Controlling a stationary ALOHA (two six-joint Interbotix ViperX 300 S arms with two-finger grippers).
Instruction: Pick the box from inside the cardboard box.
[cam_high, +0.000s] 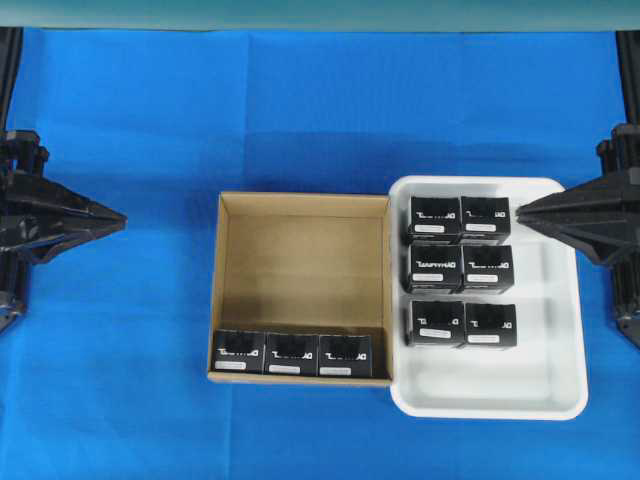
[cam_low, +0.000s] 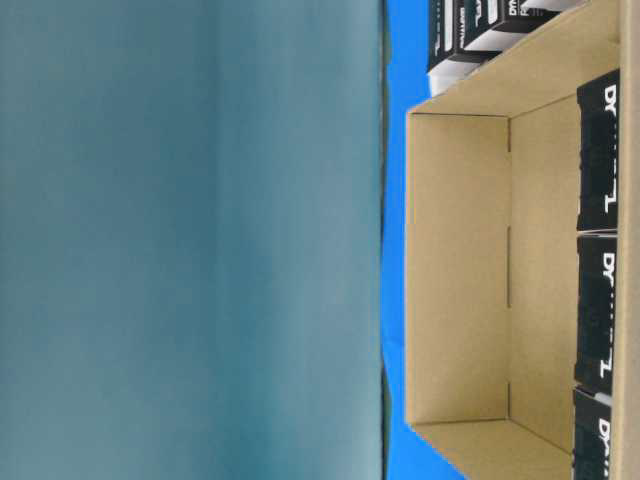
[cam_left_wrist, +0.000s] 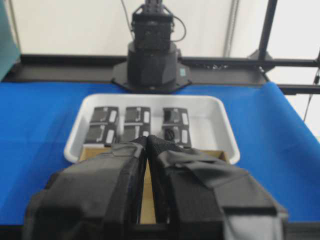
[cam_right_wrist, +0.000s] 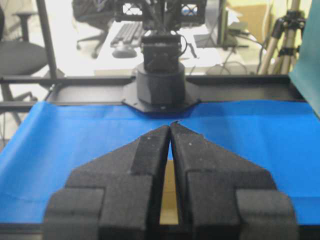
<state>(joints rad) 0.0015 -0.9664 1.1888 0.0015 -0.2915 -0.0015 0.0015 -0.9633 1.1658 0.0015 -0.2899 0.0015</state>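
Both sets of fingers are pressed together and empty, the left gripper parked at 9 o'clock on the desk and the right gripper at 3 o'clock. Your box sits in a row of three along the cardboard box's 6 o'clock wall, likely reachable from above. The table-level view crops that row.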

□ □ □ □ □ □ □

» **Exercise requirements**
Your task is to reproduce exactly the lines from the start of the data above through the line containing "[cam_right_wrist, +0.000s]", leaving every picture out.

» **Solution to this task**
Controlling a stationary ALOHA (two six-joint Interbotix ViperX 300 S arms with two-finger grippers).
Instruction: Pick the box from inside the cardboard box.
[cam_high, +0.000s] 
[cam_low, +0.000s] 
[cam_left_wrist, +0.000s] 
[cam_right_wrist, +0.000s] 

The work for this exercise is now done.